- [REQUIRED ACTION]
Return the stretch from the line with "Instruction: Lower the" through the line with "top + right" in the data below, character for character, skipping all pictures.
+++
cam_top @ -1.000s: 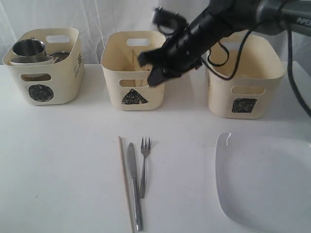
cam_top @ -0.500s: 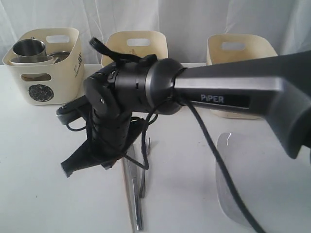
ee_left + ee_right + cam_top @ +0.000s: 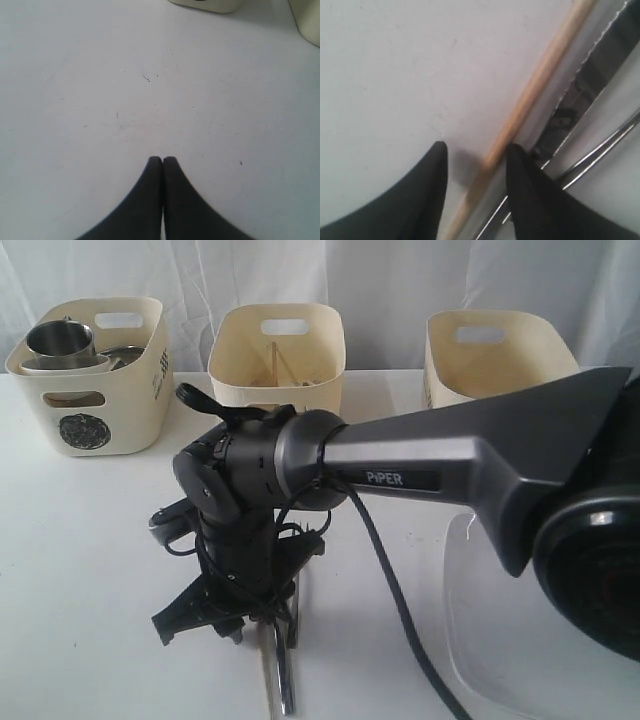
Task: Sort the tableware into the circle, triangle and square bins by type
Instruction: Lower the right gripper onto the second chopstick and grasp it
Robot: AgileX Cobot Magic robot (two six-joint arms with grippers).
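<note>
My right gripper (image 3: 212, 618) reaches across the middle and is down at the table, in front of the triangle bin (image 3: 278, 390). It is open, and in the right wrist view the gripper (image 3: 477, 147) has a wooden chopstick (image 3: 535, 95) lying between its fingers. The steel knife (image 3: 605, 55) lies right beside the chopstick; its handle end (image 3: 283, 685) shows below the arm. The arm hides the fork. My left gripper (image 3: 162, 159) is shut and empty over bare table. The circle bin (image 3: 90, 425) holds a steel mug (image 3: 60, 340). The square bin (image 3: 490, 360) stands at the right.
The large white plate (image 3: 485, 640) lies at the front right, partly behind the right arm and its cable. The triangle bin holds another chopstick (image 3: 275, 360). Bin bottoms (image 3: 205, 5) show at the edge of the left wrist view.
My right arm has swung from above the triangle bin down to the cutlery on the table, and its open fingers now straddle the chopstick. The left gripper's view gives no earlier frame.
</note>
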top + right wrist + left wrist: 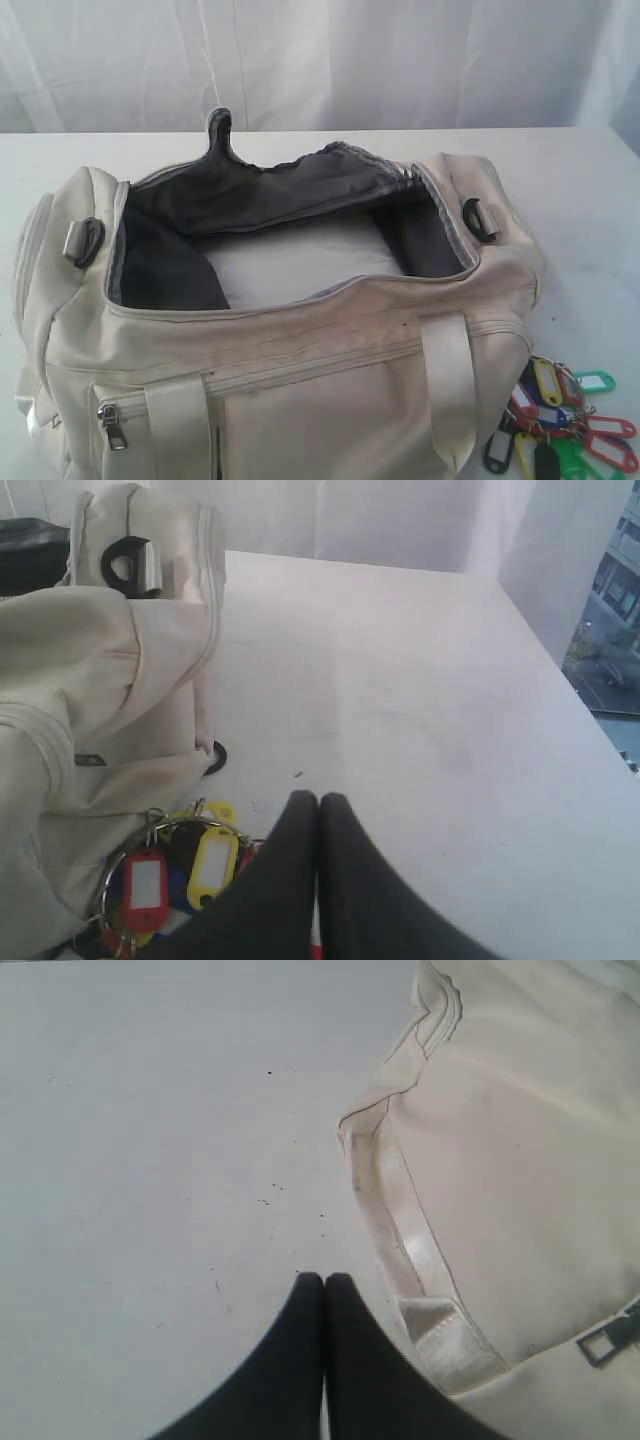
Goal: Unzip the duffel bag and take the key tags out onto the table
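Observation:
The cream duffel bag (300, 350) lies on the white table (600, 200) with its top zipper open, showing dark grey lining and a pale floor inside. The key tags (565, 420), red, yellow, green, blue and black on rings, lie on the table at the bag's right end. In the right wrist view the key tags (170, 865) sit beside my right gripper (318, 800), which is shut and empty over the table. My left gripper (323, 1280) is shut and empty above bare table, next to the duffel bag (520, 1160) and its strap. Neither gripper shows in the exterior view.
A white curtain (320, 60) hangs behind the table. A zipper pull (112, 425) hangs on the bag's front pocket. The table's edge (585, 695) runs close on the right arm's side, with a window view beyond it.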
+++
- [PROBLEM SOLUTION]
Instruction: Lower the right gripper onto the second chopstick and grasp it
Robot: AgileX Cobot Magic robot (two six-joint arms with grippers).
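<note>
My right gripper (image 3: 212, 618) reaches across the middle and is down at the table, in front of the triangle bin (image 3: 278, 390). It is open, and in the right wrist view the gripper (image 3: 477, 147) has a wooden chopstick (image 3: 535, 95) lying between its fingers. The steel knife (image 3: 605, 55) lies right beside the chopstick; its handle end (image 3: 283, 685) shows below the arm. The arm hides the fork. My left gripper (image 3: 162, 159) is shut and empty over bare table. The circle bin (image 3: 90, 425) holds a steel mug (image 3: 60, 340). The square bin (image 3: 490, 360) stands at the right.
The large white plate (image 3: 485, 640) lies at the front right, partly behind the right arm and its cable. The triangle bin holds another chopstick (image 3: 275, 360). Bin bottoms (image 3: 205, 5) show at the edge of the left wrist view.
My right arm has swung from above the triangle bin down to the cutlery on the table, and its open fingers now straddle the chopstick. The left gripper's view gives no earlier frame.
</note>
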top + right wrist + left wrist: 

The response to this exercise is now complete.